[[ DATASET SECTION open ]]

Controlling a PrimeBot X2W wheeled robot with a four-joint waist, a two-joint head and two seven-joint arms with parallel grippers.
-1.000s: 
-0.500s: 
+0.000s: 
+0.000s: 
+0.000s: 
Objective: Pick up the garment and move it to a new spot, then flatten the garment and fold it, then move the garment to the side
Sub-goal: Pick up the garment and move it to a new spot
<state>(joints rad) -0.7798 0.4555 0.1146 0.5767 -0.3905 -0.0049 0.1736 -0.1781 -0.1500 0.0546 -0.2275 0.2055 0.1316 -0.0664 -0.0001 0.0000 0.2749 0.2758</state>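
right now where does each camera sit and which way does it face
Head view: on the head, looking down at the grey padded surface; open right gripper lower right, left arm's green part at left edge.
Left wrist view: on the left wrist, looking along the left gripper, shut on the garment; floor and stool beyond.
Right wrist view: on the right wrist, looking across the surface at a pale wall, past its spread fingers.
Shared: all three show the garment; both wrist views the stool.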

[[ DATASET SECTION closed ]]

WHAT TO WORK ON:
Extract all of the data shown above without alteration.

ANSWER BOX:
Controlling a PrimeBot X2W wheeled robot with a four-joint waist, a two-joint head and two seven-joint arms with parallel grippers.
-1.000s: 
-0.500s: 
+0.000s: 
+0.000s: 
+0.000s: 
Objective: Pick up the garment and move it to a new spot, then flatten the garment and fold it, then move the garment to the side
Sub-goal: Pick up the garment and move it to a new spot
<state>(joints rad) -0.7798 0.4555 0.1146 0.5767 -0.3905 -0.0049 0.1736 -0.1781 -0.1500 0.0546 -0.2275 0.2055 0.1316 -0.0664 -0.0001 0.0000 0.2749 0.2758</state>
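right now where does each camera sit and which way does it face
Head view: on the head, looking down at the grey padded surface; open right gripper lower right, left arm's green part at left edge.
Left wrist view: on the left wrist, looking along the left gripper, shut on the garment; floor and stool beyond.
Right wrist view: on the right wrist, looking across the surface at a pale wall, past its spread fingers.
Shared: all three show the garment; both wrist views the stool.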

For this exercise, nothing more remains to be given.